* WHAT TO DO
Transcribe the entire listing below exactly.

* DATA SHOWN

________________

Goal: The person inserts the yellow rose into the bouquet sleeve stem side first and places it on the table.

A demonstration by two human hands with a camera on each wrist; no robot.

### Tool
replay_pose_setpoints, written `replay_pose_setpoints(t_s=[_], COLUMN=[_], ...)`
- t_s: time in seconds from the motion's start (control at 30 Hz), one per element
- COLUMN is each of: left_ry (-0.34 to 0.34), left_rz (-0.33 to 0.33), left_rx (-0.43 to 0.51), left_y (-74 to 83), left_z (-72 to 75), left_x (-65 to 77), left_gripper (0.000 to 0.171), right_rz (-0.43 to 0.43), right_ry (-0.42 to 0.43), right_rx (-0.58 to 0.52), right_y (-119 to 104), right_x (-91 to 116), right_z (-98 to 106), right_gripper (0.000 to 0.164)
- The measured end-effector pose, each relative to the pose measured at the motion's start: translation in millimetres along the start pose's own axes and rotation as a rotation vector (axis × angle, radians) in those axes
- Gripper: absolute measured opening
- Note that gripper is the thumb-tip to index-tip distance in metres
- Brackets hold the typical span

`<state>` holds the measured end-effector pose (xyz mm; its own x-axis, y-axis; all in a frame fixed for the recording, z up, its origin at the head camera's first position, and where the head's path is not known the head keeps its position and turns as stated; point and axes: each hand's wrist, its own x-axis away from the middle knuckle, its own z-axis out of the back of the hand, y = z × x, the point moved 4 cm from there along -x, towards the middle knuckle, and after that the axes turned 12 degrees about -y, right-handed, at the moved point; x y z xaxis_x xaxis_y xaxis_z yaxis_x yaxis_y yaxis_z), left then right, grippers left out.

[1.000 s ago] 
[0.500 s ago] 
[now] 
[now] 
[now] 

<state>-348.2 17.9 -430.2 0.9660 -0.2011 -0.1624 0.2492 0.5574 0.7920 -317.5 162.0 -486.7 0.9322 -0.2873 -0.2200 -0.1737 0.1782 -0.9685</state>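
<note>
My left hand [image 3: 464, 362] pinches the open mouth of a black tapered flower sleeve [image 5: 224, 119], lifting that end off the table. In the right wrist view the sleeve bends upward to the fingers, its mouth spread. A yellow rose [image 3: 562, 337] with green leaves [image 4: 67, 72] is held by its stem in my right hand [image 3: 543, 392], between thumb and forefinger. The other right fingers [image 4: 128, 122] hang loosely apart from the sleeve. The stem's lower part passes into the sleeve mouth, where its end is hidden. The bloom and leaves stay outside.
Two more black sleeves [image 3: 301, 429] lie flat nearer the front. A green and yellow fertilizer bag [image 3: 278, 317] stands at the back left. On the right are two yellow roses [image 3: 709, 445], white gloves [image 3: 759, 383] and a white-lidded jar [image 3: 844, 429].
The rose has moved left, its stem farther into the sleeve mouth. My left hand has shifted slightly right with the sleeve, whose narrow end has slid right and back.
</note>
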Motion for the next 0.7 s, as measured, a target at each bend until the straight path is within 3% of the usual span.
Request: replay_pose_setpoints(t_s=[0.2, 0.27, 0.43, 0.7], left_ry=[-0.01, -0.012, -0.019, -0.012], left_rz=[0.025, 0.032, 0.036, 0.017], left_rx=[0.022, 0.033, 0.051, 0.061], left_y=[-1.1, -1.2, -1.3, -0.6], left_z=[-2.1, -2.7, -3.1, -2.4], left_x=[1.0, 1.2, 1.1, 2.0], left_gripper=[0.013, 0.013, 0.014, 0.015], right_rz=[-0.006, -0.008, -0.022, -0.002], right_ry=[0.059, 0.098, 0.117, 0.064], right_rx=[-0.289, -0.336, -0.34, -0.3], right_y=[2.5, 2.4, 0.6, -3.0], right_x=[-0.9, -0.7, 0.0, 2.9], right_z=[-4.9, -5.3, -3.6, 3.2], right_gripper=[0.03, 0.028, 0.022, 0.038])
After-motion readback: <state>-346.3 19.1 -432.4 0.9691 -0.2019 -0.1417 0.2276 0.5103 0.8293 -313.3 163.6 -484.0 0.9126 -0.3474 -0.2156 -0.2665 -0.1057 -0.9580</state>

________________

* RESULT
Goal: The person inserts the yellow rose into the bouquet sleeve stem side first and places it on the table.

A demonstration by two human hands with a camera on each wrist; no robot.

### Tool
replay_pose_setpoints, written `replay_pose_setpoints(t_s=[_], COLUMN=[_], ...)`
- t_s: time in seconds from the motion's start (control at 30 Hz), one per element
- COLUMN is each of: left_ry (-0.34 to 0.34), left_rz (-0.33 to 0.33), left_rx (-0.43 to 0.51), left_y (-74 to 83), left_z (-72 to 75), left_x (-65 to 77), left_gripper (0.000 to 0.171), right_rz (-0.43 to 0.43), right_ry (-0.42 to 0.43), right_rx (-0.58 to 0.52), right_y (-119 to 104), right_x (-91 to 116), right_z (-98 to 106), right_gripper (0.000 to 0.164)
- The measured end-effector pose, each relative to the pose measured at the motion's start: translation in millimetres along the start pose's own axes and rotation as a rotation vector (axis × angle, radians) in those axes
- Gripper: absolute measured opening
- Note that gripper is the thumb-tip to index-tip distance in metres
- Brackets hold the typical span

`<state>` holds the measured end-effector pose (xyz mm; its own x-axis, y-axis; all in a frame fixed for the recording, z up, its origin at the head camera's first position, and where the head's path is not known the head keeps its position and turns as stated; point and axes: each hand's wrist, its own x-axis away from the middle knuckle, its own z-axis out of the back of the hand, y = z × x, the point moved 4 cm from there along -x, towards the middle knuckle, and after that the axes turned 12 degrees about -y, right-handed, at the moved point; x y z xaxis_x xaxis_y xaxis_z yaxis_x yaxis_y yaxis_z), left then right, grippers left out.

[1.000 s ago] 
[0.500 s ago] 
[now] 
[now] 
[now] 

<state>-348.2 17.9 -430.2 0.9660 -0.2011 -0.1624 0.2492 0.5574 0.7920 -317.5 162.0 -486.7 0.9322 -0.2873 -0.2200 -0.1737 0.1782 -0.9685</state>
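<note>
My left hand [image 3: 464, 362] pinches the open mouth of a black tapered flower sleeve [image 5: 224, 119], lifting that end off the table. In the right wrist view the sleeve bends upward to the fingers, its mouth spread. A yellow rose [image 3: 562, 337] with green leaves [image 4: 67, 72] is held by its stem in my right hand [image 3: 543, 392], between thumb and forefinger. The other right fingers [image 4: 128, 122] hang loosely apart from the sleeve. The stem's lower part passes into the sleeve mouth, where its end is hidden. The bloom and leaves stay outside.
Two more black sleeves [image 3: 301, 429] lie flat nearer the front. A green and yellow fertilizer bag [image 3: 278, 317] stands at the back left. On the right are two yellow roses [image 3: 709, 445], white gloves [image 3: 759, 383] and a white-lidded jar [image 3: 844, 429].
The rose has moved left, its stem farther into the sleeve mouth. My left hand has shifted slightly right with the sleeve, whose narrow end has slid right and back.
</note>
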Motion for the next 0.7 s, as measured, a target at each bend until the straight path is within 3% of the usual span.
Request: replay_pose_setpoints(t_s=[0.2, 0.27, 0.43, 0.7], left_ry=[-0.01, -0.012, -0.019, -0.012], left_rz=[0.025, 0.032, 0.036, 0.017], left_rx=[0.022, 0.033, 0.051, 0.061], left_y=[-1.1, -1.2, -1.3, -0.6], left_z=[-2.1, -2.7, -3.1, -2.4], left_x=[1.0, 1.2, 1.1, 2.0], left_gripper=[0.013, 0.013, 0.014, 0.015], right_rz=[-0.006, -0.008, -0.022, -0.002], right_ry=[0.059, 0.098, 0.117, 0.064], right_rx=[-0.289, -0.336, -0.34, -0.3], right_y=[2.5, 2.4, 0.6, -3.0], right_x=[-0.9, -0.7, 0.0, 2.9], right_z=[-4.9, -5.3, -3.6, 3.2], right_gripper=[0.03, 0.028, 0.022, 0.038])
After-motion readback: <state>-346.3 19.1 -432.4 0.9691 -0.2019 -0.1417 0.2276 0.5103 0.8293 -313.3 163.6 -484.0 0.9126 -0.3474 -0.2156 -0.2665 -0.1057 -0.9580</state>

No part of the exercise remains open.